From: Paul H. Hargrove (PHHargrove_at_lbl_dot_gov)
Date: Fri Sep 23 2005 - 10:08:38 PDT
Checkpointing with BLCR requires that a small stub library be linked into an application. The message you are seeing is the one generated when a checkpoint request is issued for an application that does not include this support. A LAM/MPI built with BLCR support will automatically link in this library into applications it compiles. Other applications may do so explicitly when they are built, or more typically via an LD_PRELOAD done by the "cr_run" utility we provide. For instance, "cr_run ./a.out" would run a.out with the BLCR library loaded. It is also possible that the application is correctly linked with the library, but is somehow disabling the BLCR hook. One can look for "libcr.so" in /proc/<pid>/maps to determine if the process with the given pid has the BLCR library loaded.

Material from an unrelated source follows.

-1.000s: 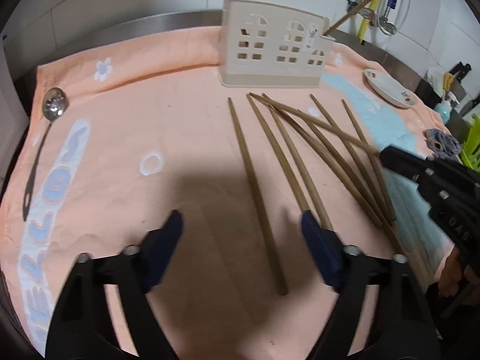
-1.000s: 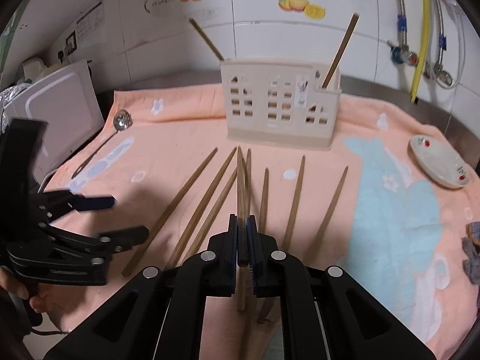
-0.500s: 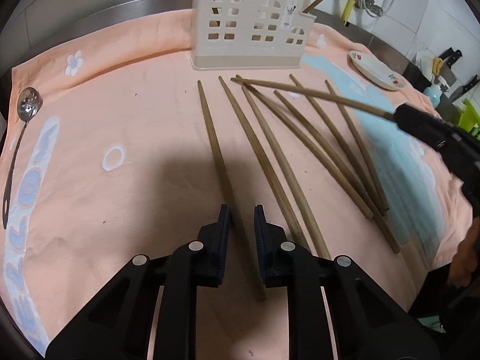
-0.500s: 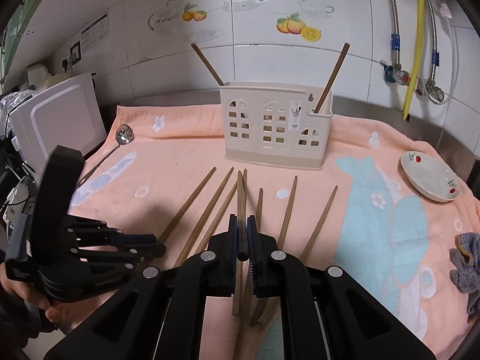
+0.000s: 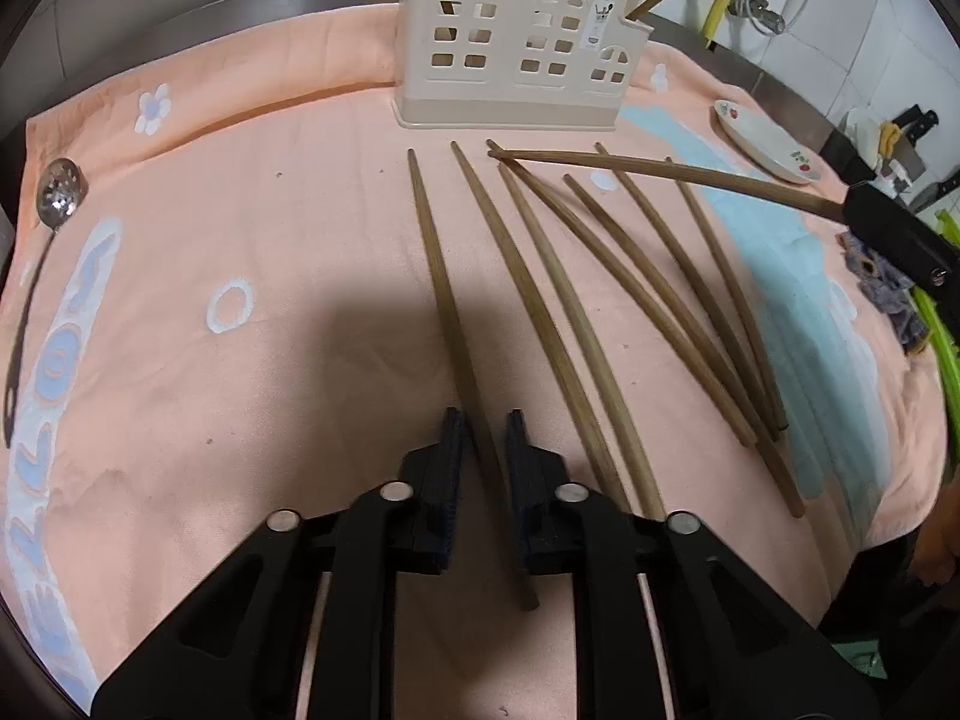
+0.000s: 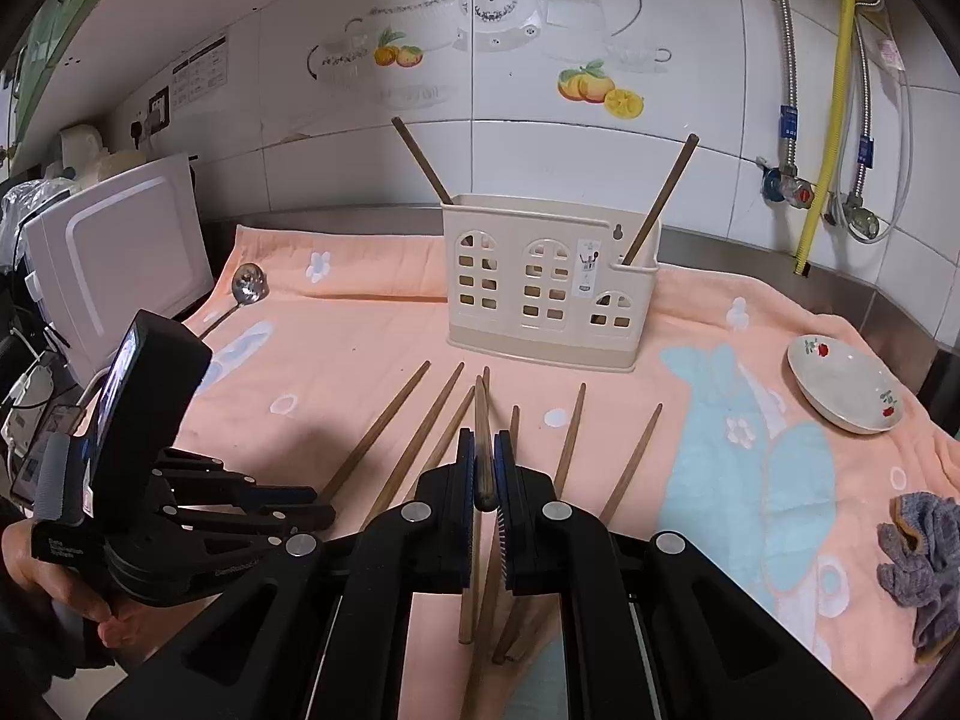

If it is loaded and you still get the "support missing from application" messages, then we can discuss how to determine the cause of the interference. -Paul Adolfo J. Banchio wrote: >Hello, > >first of all my excuses if this question was already answered >(in this case just point me to that answer), since I can not >get access to the search page of the archive. > >Now, the problem, > >I have a process running (started with cr_run) > >which gives this error message when checkpointed: > > "Checkpoint failed: support missing from application" > >and the exit status of cr_checkpoint is 52. > >What could be the reason for this? > >By the way, I have BLCR working with SGE, and besides for this >user, it is working Very good for process migration. > >best regards, > >adolfo > > > >